Wednesday, July 25, 2012

A Worm in the Grass


So I was harvesting San Marzano tomatoes today…
…and placing them in a five gallon bucket…
…with visions of delicious salsa dancing through my brain…
What the…? I had just walked past the end of the San Marzano tomato row and saw this… a tomato hornworm approximately three to four feet from the end of the row, that is, from the area of its nourishment.
My first thought was, “I hadn’t noticed any hornworm damage.” So I looked to the row of San Marzanos…
Ah, there it is! Can you see it? The picture is small, I know. Try this one…
This picture is more close up. As you can see, there are no leaves on the top branches to the left. The tomato hornworm devours the foliage of tomato plants. Luckily, tomatoes grow many, many side shoots so that the hornworm damage almost never actually kills a plant… but they are nasty creatures nonetheless.

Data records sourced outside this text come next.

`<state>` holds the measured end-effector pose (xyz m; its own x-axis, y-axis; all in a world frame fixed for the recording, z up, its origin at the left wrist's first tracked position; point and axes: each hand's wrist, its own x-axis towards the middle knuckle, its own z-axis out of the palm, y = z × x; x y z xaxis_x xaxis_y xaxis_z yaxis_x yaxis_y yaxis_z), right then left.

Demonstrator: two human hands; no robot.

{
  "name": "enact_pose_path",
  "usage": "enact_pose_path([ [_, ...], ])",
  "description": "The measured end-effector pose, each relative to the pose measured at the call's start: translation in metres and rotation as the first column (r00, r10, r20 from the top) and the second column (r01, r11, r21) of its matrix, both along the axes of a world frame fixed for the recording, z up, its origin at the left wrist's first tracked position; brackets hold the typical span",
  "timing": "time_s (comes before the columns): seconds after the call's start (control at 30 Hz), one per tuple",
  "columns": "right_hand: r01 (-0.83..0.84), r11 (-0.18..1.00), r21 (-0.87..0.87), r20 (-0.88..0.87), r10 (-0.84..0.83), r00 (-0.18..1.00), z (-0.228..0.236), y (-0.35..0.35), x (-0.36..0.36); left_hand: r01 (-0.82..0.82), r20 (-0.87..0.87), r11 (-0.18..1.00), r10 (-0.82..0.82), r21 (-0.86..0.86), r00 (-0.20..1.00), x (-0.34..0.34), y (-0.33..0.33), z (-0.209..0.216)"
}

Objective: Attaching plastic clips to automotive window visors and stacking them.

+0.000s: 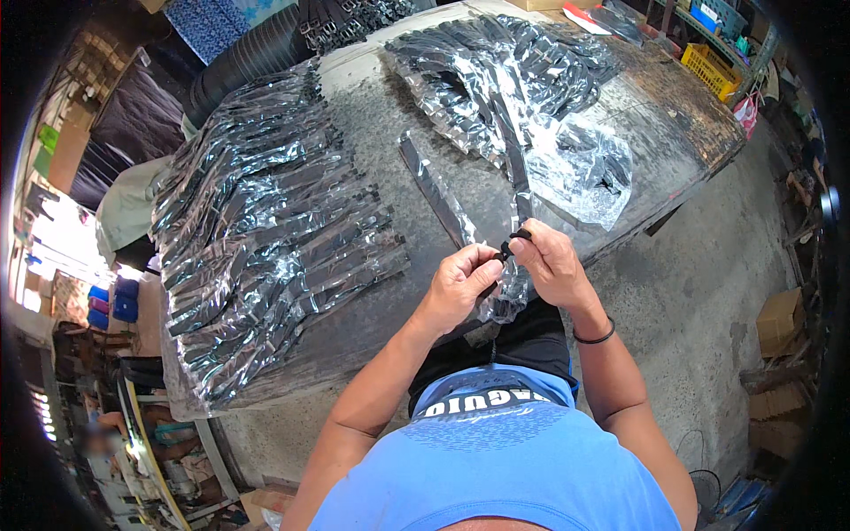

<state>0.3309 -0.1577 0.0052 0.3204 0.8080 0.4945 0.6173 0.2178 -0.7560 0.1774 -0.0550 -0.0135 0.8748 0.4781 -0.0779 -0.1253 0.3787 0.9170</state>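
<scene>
Concrete floor [655, 310] surrounds a worn table [367, 115]. At the table's near edge, the left hand [462, 281] and right hand [551, 264] have fingertips pinched closed on black straps [434, 192]; whether these are one piece, I cannot tell. Their lengths reach onto the table's middle. Across its far part lie a heap of straps [558, 66] and clear plastic [584, 173]; wrapped straps [274, 208] cover its left side.

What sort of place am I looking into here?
Probably a small workshop: rows of plastic-wrapped black straps cover much of a large, worn table, with buckled straps heaped at its far end and a yellow crate by shelving.
</scene>
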Motion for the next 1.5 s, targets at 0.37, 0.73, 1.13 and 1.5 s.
enact_pose_path([
  [0.37,-0.029,1.000,-0.008,-0.009,0.029,1.000,0.002,-0.004,-0.008,-0.126,0.076,0.966,0.112,0.227,0.991,0.001,-0.013,-0.006],
  [0.73,0.163,0.984,-0.072,-0.236,-0.175,0.956,0.003,-0.001,-0.015,-0.270,0.078,0.754,0.281,0.599,0.957,0.005,-0.015,-0.001],
  [1.13,-0.003,0.994,-0.106,-0.605,-0.062,0.794,0.003,-0.005,-0.013,-0.260,0.203,0.224,0.247,0.939,0.948,0.000,0.001,0.016],
  [1.5,-0.036,0.958,-0.284,-0.300,-0.053,0.952,0.020,-0.016,0.000,-0.293,0.278,0.093,0.146,0.952,0.949,-0.003,0.002,0.014],
])
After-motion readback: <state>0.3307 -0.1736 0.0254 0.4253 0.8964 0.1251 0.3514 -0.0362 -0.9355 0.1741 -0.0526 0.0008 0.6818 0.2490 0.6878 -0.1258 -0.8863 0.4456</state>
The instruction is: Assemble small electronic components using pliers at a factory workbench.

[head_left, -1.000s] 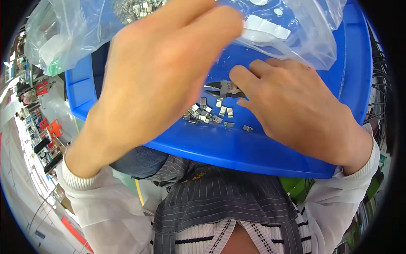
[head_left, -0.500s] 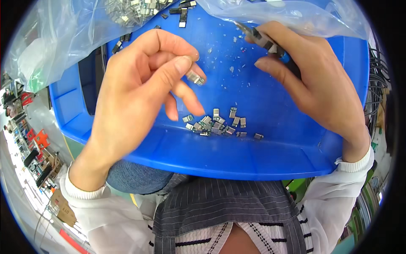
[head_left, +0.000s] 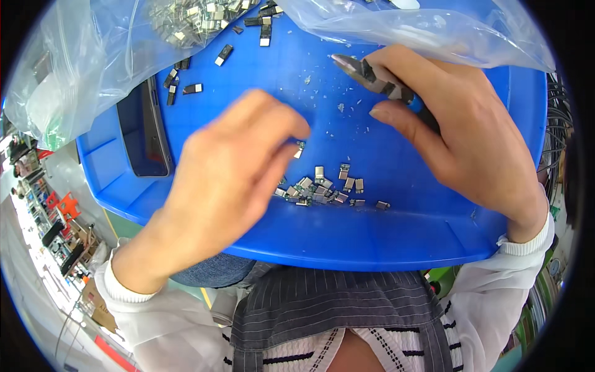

So, back to the hornworm… (By the way, they are called “hornworm” because of the horn on their nether region, which you can barely see here at the lower part of the hornworm in the picture.)
Horn worms are feisty, and nasty critters. I attempted to slip it up on this board for better viewing, but it refused. This one was actually somewhat small for “full size”, but I shall explain. The length of this worm was somewhere between three and four inches. They can get as large as six inches as I have witnessed in the past. What intrigued me with this one was that I have never witnessed the end of a horn worm cycle, as in, once it finishes growing in the worm stage it burrows into the ground to pupate into its moth form.  This worm was obviously attempting to get to pupate to the moth stage… but, alas, I arrived!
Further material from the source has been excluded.